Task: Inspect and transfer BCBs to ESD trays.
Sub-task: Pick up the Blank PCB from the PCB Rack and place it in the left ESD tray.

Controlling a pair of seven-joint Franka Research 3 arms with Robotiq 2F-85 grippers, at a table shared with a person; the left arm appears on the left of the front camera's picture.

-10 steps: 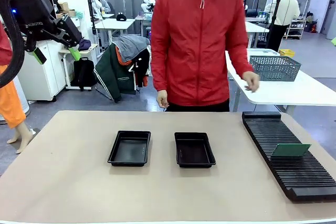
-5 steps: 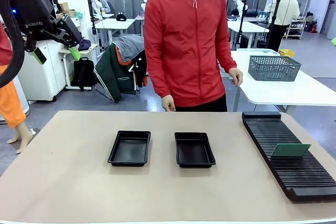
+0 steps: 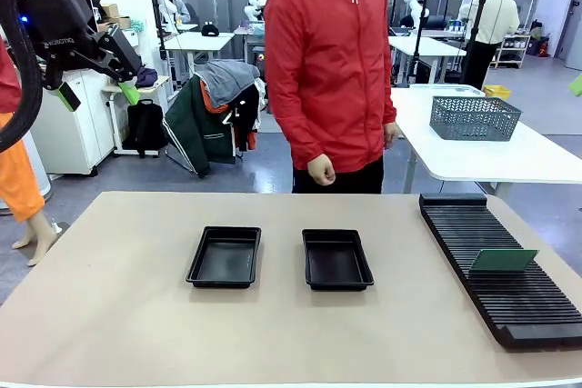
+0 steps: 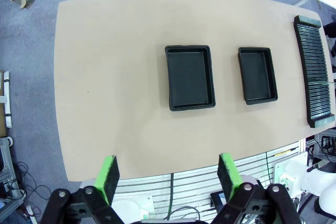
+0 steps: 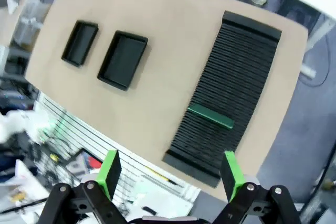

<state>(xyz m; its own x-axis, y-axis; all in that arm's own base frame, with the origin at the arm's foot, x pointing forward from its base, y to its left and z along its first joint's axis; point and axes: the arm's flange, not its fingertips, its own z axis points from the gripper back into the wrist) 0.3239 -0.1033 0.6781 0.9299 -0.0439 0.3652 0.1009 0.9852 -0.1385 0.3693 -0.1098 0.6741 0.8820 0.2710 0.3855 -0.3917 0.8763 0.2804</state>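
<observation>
- left end effector [image 3: 98,95] hangs way up in the upper left of the front view, off past the worktop's [image 3: 118,315] left end, fingers angled down and toward the right of the frame; jaws spread wide, nothing between the green pads
- its own wrist camera looks straight down on the whole worktop from high up; one green finger [image 4: 109,176] at lower left, the other at lower right, just open air between them
- right end effector [image 5: 170,172] is up high too, looking down at a slant; jaws as wide apart as the left one's, holding nothing
- the BCB [image 3: 503,260] is at the lower right of the front view; it stands on its long edge in the slots of the long black rack [image 3: 473,224], toward the rack's near end, leaning back a little
- in the right wrist view that board shows as a thin green strip across the rack, a bit right of the frame's centre, above the gap between the fingers but well apart from them
- it's on the opposite side of the front view from the left end effector; well apart
- left tray [image 3: 225,256] and right tray [image 3: 336,259] sit side by side mid-frame on the worktop, a gap between them, both showing bare black floors; well apart from the rack and from both end effectors
- person in a red jacket [image 3: 332,61] stands at the far side, top middle; one hand [image 3: 321,170] hangs loosely curled just above the far edge
</observation>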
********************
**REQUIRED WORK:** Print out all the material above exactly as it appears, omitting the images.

**EXERCISE RESULT:**
Task: Inspect and transfer BCBs to ESD trays.
Sub-task: Pick up the Blank PCB from the PCB Rack and place it in the left ESD tray.

Controlling a pair of seven-joint Franka Research 3 arms with Robotiq 2F-85 grippers, at a table shared with a person; the left arm appears on the left of the front camera's picture.

-10 steps: 
-5 steps: 
+0 steps: 
+0 steps: 
+0 steps: 

<state>(xyz m; its own x-axis, y-axis; all in that arm's own base frame, with the origin at the arm's foot, x pointing forward from its base, y to its left and z along its first joint's axis; point and axes: the arm's flange, not its fingertips, its own z axis points from the gripper back into the wrist) 0.3239 -0.1033 0.6781 0.9299 -0.0439 0.3652 0.1009 0.9852 -0.1385 0.3693 -0.1098 0.6741 0.8820 0.2710 0.3855 -0.3917 0.8763 0.2804</state>
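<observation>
- left end effector [image 3: 98,95] hangs way up in the upper left of the front view, off past the worktop's [image 3: 118,315] left end, fingers angled down and toward the right of the frame; jaws spread wide, nothing between the green pads
- its own wrist camera looks straight down on the whole worktop from high up; one green finger [image 4: 109,176] at lower left, the other at lower right, just open air between them
- right end effector [image 5: 170,172] is up high too, looking down at a slant; jaws as wide apart as the left one's, holding nothing
- the BCB [image 3: 503,260] is at the lower right of the front view; it stands on its long edge in the slots of the long black rack [image 3: 473,224], toward the rack's near end, leaning back a little
- in the right wrist view that board shows as a thin green strip across the rack, a bit right of the frame's centre, above the gap between the fingers but well apart from them
- it's on the opposite side of the front view from the left end effector; well apart
- left tray [image 3: 225,256] and right tray [image 3: 336,259] sit side by side mid-frame on the worktop, a gap between them, both showing bare black floors; well apart from the rack and from both end effectors
- person in a red jacket [image 3: 332,61] stands at the far side, top middle; one hand [image 3: 321,170] hangs loosely curled just above the far edge
</observation>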

Work on this exercise has been finished.